Abloh died today from "a rare, aggressive form of cancer" that he had been battling for over two years. The news was announced with a statement on his Instagram account.

"We are devastated to announce the passing of our beloved Virgil Abloh, a fiercely devoted father, husband, son, brother, and friend," said the statement.

"For over two years, Virgil valiantly battled a rare, aggressive form of cancer, cardiac angiosarcoma," it continued. "He chose to endure his battle privately since his diagnosis in 2019, undergoing numerous challenging treatments, all while helming several significant institutions that span fashion, art, and culture."

Abloh studied civil engineering at the University of Wisconsin–Madison and architecture at the Illinois Institute of Technology (IIT), before entering the fashion industry. He met rapper Kanye West at an internship at fashion brand Fendi and was appointed creative director of West's agency DONDA in 2010.

He founded streetwear brand Off-White in 2013.

Abloh collaborated with numerous major brands including Nike – where he reimagined 10 of the brand's most iconic trainers – and IKEA, where he released several collections. He also designed a streetwear collection for the Musée du Louvre.

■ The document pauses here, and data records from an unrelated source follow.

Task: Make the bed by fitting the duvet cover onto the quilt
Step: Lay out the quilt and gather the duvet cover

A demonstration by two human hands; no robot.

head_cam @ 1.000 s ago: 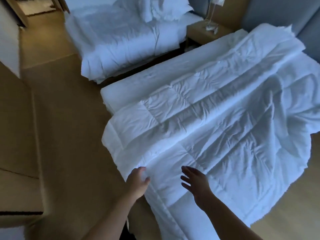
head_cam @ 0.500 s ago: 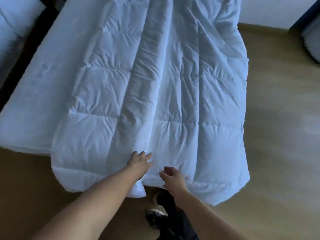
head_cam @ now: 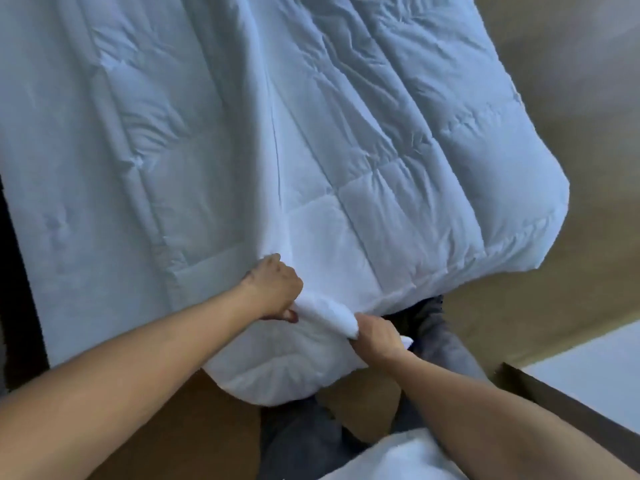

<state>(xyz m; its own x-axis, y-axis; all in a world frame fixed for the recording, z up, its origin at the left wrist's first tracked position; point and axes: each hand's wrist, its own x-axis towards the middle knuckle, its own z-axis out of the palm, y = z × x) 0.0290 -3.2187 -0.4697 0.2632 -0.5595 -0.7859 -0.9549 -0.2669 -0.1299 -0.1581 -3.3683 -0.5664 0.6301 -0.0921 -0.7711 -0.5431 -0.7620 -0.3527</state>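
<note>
Quilt (head_cam: 346, 150) lies spread over the bed, its near edge hanging toward the floor (head_cam: 554, 81). Left hand (head_cam: 273, 289) and right hand (head_cam: 375, 336) each bunch that hem in a tight grip. Looks soft, puffy, light but bulky; corners seem the better hold.

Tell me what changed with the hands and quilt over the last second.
Both hands went from hovering open to gripping: left hand and right hand now bunch the quilt at its near edge, lifting a fold between them. The quilt otherwise stays spread over the bed.
</note>
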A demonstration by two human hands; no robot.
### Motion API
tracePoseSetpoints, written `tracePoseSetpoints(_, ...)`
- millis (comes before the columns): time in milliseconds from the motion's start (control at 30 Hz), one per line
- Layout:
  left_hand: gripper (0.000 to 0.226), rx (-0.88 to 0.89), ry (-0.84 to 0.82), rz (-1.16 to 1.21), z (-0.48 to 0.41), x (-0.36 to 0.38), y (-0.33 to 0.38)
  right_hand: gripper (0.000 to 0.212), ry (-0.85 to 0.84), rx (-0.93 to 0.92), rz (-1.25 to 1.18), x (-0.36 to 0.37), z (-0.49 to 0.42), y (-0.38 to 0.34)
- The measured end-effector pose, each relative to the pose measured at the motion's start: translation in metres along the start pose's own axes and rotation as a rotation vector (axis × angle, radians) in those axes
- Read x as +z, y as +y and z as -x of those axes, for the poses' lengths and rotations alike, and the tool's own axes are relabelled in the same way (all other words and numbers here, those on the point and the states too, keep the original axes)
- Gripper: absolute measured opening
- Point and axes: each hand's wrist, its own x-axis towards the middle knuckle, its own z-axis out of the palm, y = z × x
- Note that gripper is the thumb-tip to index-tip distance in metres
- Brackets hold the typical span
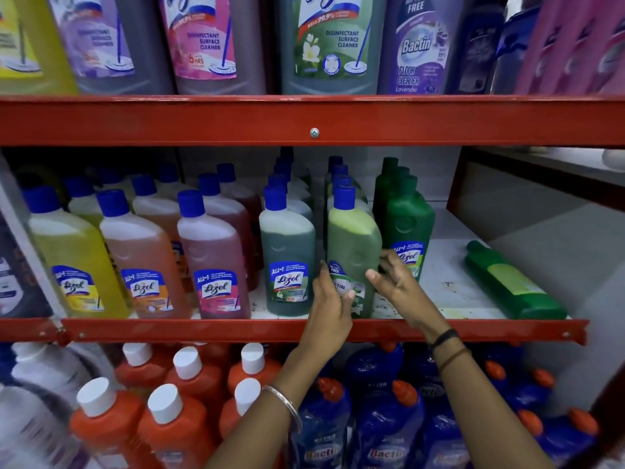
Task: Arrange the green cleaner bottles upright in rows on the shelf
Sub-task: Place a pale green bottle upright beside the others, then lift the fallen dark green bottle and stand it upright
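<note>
A light green cleaner bottle (353,242) with a blue cap stands upright at the front of the middle shelf (304,328). My left hand (329,304) wraps its lower left side and my right hand (395,282) touches its lower right side, fingers spread. Behind it runs a row of similar blue-capped bottles. To its right stands a row of dark green bottles (409,228) with green caps. Left of it is a row of darker green blue-capped bottles (287,262). One green bottle (510,284) lies flat on its side at the shelf's right end.
Rows of yellow (72,265), orange (142,262) and pink bottles (213,262) fill the shelf's left. Bare white shelf shows between the dark green row and the lying bottle. Large bottles stand on the upper shelf; orange and blue bottles crowd the lower one.
</note>
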Motion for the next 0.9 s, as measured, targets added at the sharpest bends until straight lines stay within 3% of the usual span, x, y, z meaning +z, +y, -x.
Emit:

In 2018 he was named artistic director of Louis Vuitton's menswear collection, with his first collection revealed during Paris fashion week.

The following year a major retrospective of his work opened at the Museum of Contemporary Art Chicago.

Abloh was diagnosed with cancer in 2019, but continued working at Louis Vuitton and Off-White.

"Through it all, his work ethic, infinite curiosity, and optimism never wavered," said the statement. "Virgil was driven by his dedication to his craft and to his mission to open doors for others and create pathways for greater equality in art and design," it continued.

"He often said, 'everything I do is for the 17-year-old version of myself,' believing deeply in the power of art to inspire future generations."